My marbling setup in the CIA printmaking department
My story with marbling.
Once upon a time…
…in 2014, the fall of my senior year at CIA, I took an amazing bookmaking class taught by Jen Craun.
When learning how to make a hardback book, I really wanted to have marbled paper for my endpages. Back then, there were virtually zero online resources that gave away the secrets of marbling, and so I decided to set up my own crafty experiment.
I filled one of the huge paper-soaking trays in the printmaking department with about two inches of water. Then I added turpenoid thinner to some of my oil paints to make them very runny so they would float on the surface of water. Then, to my excitement, the swirls of colored paint floating on the water’s surface would transfer instantly to the cotton printmaking paper when I put it in the tray!
The damage had been done, so they say. I was hooked on marbling! Soon I was dunking full sheets of paper into the tray. Marbling was a new process for me full of play and discovery. With oil marbling, I had very little control over how the final result looked, so I opened my mind to what the chaotic marbling tray would give me.
I curated nine of these full marbled sheets to be the focal point of the show. I arranged them in a sequence which illustrates the story of a whale hunt, and I paired each with a passage from Moby-Dick (captioned in an etched copper plate).
“Stern all! Moby Dick, I clutch thy heart at last!” Such were the sounds that now came hurtling from out the old man’s tormented sleep, as if Starbuck’s voice had caused the long dumb dream to speak.
The waves, too, nodded their indolent crests; and across the wide trance of the sea, east nodded to west, and the sun all over.
The elusive quality it is, which causes the thought of whiteness, when divorced from more kindly associations, and coupled with any object terrible in itself, to heighten that terror to the furthest bounds.
No roses, no violets, no Cologne-water in the sea.
“Oh, now I feel my topmost greatness lies in my topmost grief. Ho, foregone life, and top this one piled comber of my death!”
His tormented body rolled not in brine but in blood, which bubbled and seethed for furlongs behind in their wake.
At last, gush after gush of clotted red gore, as if it had been the purple lees of red wine, shot into the frighted air; and falling back again, ran dripping down his motionless flanks into the sea. His heart had burst!
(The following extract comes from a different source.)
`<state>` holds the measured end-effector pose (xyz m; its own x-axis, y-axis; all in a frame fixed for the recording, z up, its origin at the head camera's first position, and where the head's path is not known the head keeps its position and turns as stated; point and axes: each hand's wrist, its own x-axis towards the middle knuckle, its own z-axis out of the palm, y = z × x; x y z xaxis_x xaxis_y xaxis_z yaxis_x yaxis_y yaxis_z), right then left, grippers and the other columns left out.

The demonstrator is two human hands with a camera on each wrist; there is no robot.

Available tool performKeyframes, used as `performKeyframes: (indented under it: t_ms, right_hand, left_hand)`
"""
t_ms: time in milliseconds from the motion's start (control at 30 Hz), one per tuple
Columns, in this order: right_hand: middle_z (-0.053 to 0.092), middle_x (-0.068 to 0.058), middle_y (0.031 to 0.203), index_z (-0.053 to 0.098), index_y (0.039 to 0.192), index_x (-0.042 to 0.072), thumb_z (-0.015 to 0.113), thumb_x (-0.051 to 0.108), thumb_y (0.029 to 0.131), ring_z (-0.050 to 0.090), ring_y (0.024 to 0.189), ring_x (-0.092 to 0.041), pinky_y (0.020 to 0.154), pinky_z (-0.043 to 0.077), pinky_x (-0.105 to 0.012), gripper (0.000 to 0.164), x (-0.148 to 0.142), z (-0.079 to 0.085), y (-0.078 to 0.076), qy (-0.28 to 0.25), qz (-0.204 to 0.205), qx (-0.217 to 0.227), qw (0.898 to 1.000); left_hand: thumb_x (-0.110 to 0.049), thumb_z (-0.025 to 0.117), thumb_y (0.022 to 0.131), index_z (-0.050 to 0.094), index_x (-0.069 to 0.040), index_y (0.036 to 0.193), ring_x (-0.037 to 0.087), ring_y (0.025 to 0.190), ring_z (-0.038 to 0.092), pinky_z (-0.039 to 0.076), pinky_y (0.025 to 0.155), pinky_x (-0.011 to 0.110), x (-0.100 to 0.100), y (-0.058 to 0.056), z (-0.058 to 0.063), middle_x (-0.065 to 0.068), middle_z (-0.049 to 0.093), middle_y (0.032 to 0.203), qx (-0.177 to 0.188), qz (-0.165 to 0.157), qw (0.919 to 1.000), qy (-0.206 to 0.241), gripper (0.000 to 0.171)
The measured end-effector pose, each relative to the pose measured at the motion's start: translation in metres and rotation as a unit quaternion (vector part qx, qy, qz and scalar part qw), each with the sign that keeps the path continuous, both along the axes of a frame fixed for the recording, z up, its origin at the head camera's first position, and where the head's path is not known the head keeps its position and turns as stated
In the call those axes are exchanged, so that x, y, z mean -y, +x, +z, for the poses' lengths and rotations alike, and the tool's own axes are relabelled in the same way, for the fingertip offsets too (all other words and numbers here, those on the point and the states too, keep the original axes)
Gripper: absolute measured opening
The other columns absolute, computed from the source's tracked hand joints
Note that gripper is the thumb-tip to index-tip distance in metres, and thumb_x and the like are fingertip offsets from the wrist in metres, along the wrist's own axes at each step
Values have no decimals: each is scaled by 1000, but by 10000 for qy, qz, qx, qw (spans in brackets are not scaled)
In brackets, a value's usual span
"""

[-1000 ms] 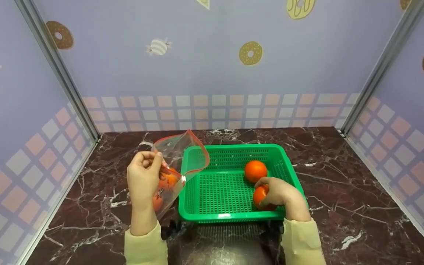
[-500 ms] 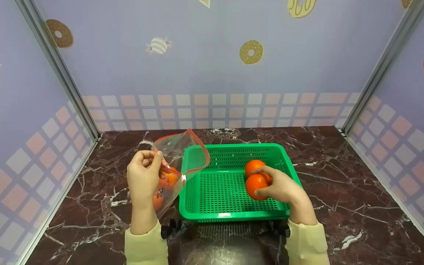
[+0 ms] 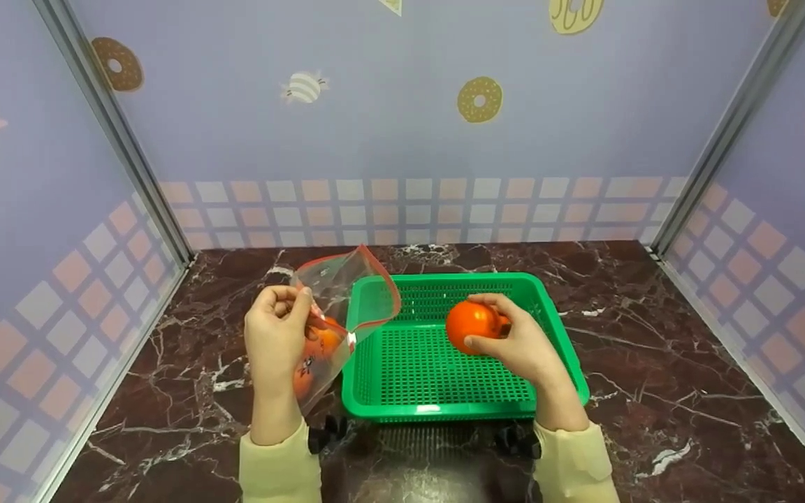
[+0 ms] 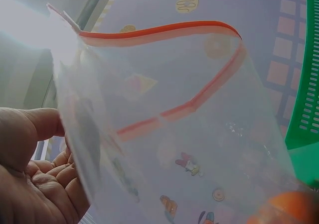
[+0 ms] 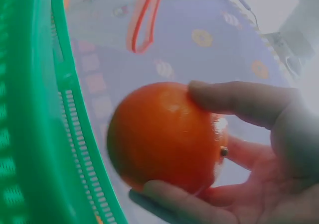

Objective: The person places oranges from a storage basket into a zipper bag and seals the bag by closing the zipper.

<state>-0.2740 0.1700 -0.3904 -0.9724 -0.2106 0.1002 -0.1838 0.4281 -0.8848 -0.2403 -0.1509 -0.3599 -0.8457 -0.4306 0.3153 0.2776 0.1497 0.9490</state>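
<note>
My left hand [image 3: 271, 342] pinches the edge of a clear zip bag [image 4: 164, 89] between thumb and fingers, and the bag's red-trimmed mouth gapes toward the basket. Oranges [image 3: 302, 381] show through the plastic low in the bag, partly behind the hand. In the right hand [image 3: 518, 342], an orange [image 5: 162, 137] is gripped by the thumb and fingertips, over the green basket [image 3: 437, 411]. Just behind those fingers a second orange [image 3: 504, 322] peeks out, mostly hidden in the head view.
The basket stands on a dark red marbled tabletop [image 3: 661, 363], right beside the bag, whose mouth overlaps its left rim. Patterned purple panels [image 3: 402, 140] close off the back and both sides.
My right hand has lifted the orange from the basket's front right and carried it up and left, in front of the other orange. The left hand and bag have stayed nearly still.
</note>
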Motion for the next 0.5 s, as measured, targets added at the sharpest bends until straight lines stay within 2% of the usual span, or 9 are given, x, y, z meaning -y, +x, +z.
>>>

No resolutions could withstand it; in that dreamy mood losing all consciousness, at last my soul went out of my body; though my body still continued to sway as a pendulum will, long after the power which first moved it is withdrawn.
Suddenly bubbles seemed bursting beneath my closed eyes; like vices my hands grasped the shrouds; some invisible, gracious agency preserved me; with a shock I came back to life. And lo! close under our lee, not forty fathoms off, a gigantic Sperm Whale lay rolling in the water like a capsized hull of a frigate, his broad, glossy back, of an Ethiopian hue, glistening in the sun’s rays like a mirror.